CHI-Bench: Can AI Agents Automate End-to-End, Long-Horizon, Policy-Rich Healthcare Workflows?
Pith reviewed 2026-05-20 17:36 UTC · model grok-4.3
The pith
AI agents resolve only 28 percent of long-horizon healthcare workflows even in the best case.
A machine-rendered reading of the paper's core claim, the machinery that carries it, and where it could break.
Core claim
CHI-Bench evaluates agents on long-horizon tasks across provider prior authorization, payer utilization management, and care management. Each task supplies a clinical case that the agent must advance to terminal status inside a high-fidelity simulator of 20 healthcare applications exposed via 87 MCP tools, while producing required role-specific artifacts and obeying rules drawn from a 1,290-plus document managed-care operations handbook. Across thirty agent configurations the highest observed resolution rate is 28.0 percent; no configuration exceeds 20 percent under a strict pass^3 metric, and collapsing all tasks into a single session reduces success to 3.8 percent.
What carries the argument
CHI-Bench task suite, a simulator of 20 healthcare apps reached through 87 MCP tools together with a 1,290-plus document managed-care operations handbook that requires agents to execute policy-grounded, multi-role, multilateral workflows to completion.
If this is right
- Agents must sustain coherent action sequences across dozens of tool calls and document productions while switching roles.

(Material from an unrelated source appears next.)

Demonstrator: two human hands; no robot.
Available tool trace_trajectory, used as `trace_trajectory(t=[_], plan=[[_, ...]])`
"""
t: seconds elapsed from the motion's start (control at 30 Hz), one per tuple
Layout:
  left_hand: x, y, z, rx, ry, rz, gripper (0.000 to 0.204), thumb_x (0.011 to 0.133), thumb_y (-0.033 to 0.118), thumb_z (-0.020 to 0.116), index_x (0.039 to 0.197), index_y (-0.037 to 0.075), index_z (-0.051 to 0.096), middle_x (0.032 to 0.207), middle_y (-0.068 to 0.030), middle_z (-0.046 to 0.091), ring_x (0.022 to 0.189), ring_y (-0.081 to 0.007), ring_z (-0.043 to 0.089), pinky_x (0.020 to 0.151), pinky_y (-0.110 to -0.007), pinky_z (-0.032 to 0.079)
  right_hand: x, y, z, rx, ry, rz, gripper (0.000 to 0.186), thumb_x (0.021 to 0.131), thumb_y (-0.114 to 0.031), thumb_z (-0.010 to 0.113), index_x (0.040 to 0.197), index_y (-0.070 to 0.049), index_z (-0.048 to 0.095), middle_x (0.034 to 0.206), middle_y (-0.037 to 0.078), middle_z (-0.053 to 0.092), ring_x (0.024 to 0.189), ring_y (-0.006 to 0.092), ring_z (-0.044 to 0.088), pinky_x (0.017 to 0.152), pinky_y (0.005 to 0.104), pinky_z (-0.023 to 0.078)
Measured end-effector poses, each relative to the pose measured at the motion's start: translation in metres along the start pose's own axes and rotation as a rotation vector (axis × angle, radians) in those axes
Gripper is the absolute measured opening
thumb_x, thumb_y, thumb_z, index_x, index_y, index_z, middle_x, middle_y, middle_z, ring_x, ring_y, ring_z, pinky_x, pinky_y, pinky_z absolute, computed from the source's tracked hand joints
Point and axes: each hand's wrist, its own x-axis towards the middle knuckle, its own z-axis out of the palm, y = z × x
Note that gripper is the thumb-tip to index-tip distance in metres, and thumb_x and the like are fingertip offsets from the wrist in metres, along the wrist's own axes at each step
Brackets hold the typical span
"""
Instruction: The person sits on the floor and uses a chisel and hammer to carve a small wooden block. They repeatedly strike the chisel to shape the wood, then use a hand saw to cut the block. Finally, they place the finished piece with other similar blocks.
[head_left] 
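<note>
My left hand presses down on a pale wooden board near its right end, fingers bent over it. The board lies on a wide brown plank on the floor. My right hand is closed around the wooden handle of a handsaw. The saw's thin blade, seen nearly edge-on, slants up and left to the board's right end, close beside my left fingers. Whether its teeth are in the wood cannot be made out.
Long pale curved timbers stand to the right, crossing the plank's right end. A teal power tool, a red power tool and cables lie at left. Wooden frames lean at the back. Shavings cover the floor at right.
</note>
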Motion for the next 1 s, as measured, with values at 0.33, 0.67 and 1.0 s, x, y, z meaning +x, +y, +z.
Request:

- Single-session execution exposes sharp degradation compared with reset or multi-session operation.
- Comparable success-rate ceilings are expected in any enterprise domain that combines dense policy libraries with irreversible role-composed decisions.
- Existing agent benchmarks likely understate the difficulty of full workflow automation in regulated operational settings.
Where Pith is reading between the lines
- Explicit mechanisms for retrieving and applying specific policy clauses during planning could raise completion rates on these tasks.
- Testing the same workflow patterns in legal compliance or financial operations would likely surface parallel gaps in current agent capabilities.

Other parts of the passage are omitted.